Tuesday, July 6, 2010

Snouts unearth soil secrets


In Tasmania the seasons are distinct. Spring is unpredictable: windy and wet days interspersed with sunshine. In summer the days are long and it’s usually warm and dry. Autumn - which is our favourite time of year - is calm, mild and pleasant, but winter is the most challenging: cold temperatures, short days, and high rainfall.

It’s the time of the year when being a free range pig farmer can be difficult. Mount Gnomon Farm is up against the west side of the Dial Range, just south of Penguin. It’s already a high rainfall part of Tasmania, and being directly under Mount Gnomon we seem to get extra - even compared to our neighbours just a kilometre down the road. On average we receive over 1000mm of rain a year.

Fortunately, we have the north-west’s famous chocolate soil which has a reputation for being among the finest for agriculture in the world. It’s deep, well-structured, and free draining, and it’s one of the main reasons why this region produces some of the world’s finest food.



Not everybody gets excited about dirt, but the type of soil you have is extremely important if you want to farm free range pigs without ruining your farm. Keeping pigs on the wrong soil would mean a lot of mud and soil destruction. Some consultants say you shouldn’t keep pigs outside if you get more than 800mm a year. But because we’ve got this good soil, and we’re on the crest of a hill, we can farm our pigs sustainably.

The extra rainfall is actually good - if you can put up with wearing wet weather gear six months of the year - because it helps us grow more grass and forage crops for the pigs, which of course adds to their flavour.

The pigs are amazing ploughs. We don’t put rings in their noses to stop them rooting the ground, because it’s such a natural instinct for them to turn it over with their rubbery snouts. We recently moved some of our growers close to the house so they could dig up our future berry patch and clear up the twitch and other weeds. That’s better than having to get out there with a fork.

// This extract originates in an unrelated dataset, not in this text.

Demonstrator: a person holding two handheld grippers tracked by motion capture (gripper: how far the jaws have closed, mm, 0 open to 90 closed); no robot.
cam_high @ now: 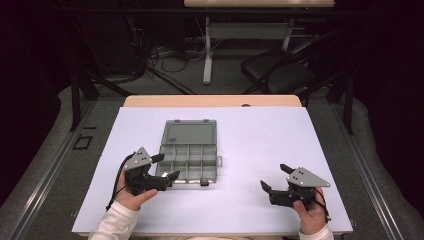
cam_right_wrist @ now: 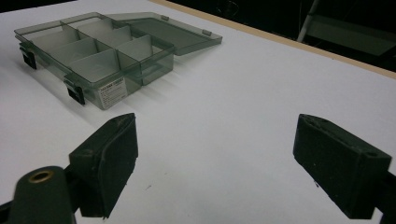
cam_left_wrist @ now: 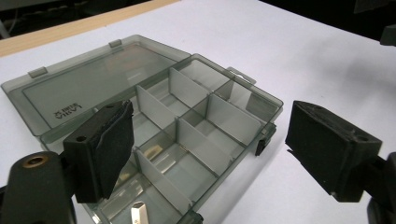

The reason pigs like to dig is related to their taste buds - they like variety in their diet. In Europe traditionally they would turn the soil looking for nuts, worms, roots, and of course truffles, which supposedly release similar pheromones to that of a boar.

When one of the big pig breeders from the mainland visited our farm she was amazed at just how much our pigs root. They don’t do that at her place, she said. But we’ve not seen a free range pig in Tasmania do otherwise, except when it’s bone dry in summer.

We think it’s perhaps the extra moisture and the fungi in the soil that encourages the excessive digging. Tasmania’s soils have extremely high and diverse fungi populations. It’s partly because we have limited numbers of termites, so fungi play a vital role in breaking down plant material and making nutrients available to plants. If you looked in our bush or explored the local Tarkine rainforest you’d find a huge variety of fungi. But whether it’s the lure of a truffle or a wriggling worm, pigs certainly get a lot of pleasure from using their powerful snouts.



The other good thing about the soil and its related biodiversity is that it helps our pigs build up their immune systems. It also gives them essential iron. In commercial piggeries farmers actually have to give iron shots to their piglets to prevent them becoming anaemic.

Our red soil has lots of iron in it, and the piglets start nibbling away at it when they’re only a few days old. We wonder just how much soil a pig actually eats in its lifetime, and we’d like to know more about how the soil contributes to the flavour of the meat.